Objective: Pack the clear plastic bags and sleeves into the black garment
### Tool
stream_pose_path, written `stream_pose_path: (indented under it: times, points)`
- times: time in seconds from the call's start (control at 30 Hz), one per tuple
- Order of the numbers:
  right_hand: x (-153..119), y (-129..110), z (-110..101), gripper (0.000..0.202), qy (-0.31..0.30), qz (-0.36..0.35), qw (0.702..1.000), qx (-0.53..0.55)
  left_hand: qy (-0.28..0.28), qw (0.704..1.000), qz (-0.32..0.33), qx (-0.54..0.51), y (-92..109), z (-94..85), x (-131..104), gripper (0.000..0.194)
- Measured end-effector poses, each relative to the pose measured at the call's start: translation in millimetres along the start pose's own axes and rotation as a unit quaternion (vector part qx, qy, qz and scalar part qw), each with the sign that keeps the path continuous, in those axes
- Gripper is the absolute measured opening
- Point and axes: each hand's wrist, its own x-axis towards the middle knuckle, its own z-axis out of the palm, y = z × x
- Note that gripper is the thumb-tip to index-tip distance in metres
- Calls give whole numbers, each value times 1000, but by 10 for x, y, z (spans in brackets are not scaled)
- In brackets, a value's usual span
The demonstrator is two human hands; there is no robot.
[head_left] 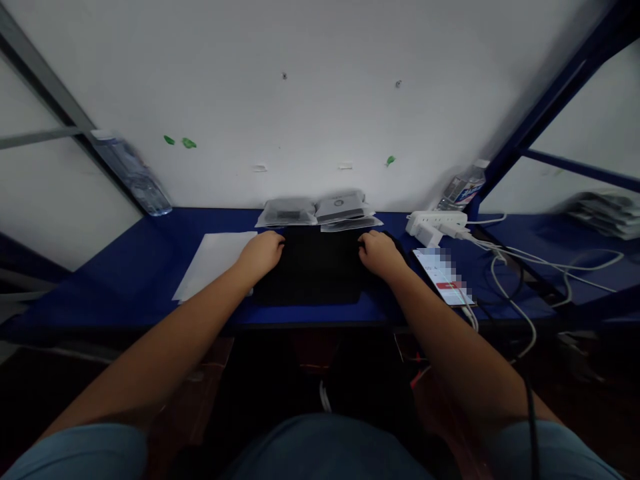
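A dark, flat black cloth (315, 267) lies spread on the blue desk, close to its front edge; its folds are hard to make out in the dim light. My left hand (263, 253) is closed at the cloth's upper left side, with fingertips curled onto the fabric. On the opposite side, my right hand (381, 253) pinches the upper right part of the cloth. White paper (215, 261) rests beside and partly under my left forearm.
Flat frosted plastic packets (287, 211) lie against the wall behind the cloth. A lit phone (443, 277), a white power strip (436, 221) and loose white cables (520, 250) occupy the right. Plastic bottles stand at the left (137, 177) and right (465, 187) back corners.
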Motion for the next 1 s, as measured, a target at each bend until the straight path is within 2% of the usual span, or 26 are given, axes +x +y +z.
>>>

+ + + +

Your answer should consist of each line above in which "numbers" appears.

** PROBLEM SOLUTION **
- Order of the numbers:
- Calls give whole numbers, each value times 1000, but by 10 for x, y, z (spans in brackets are not scaled)

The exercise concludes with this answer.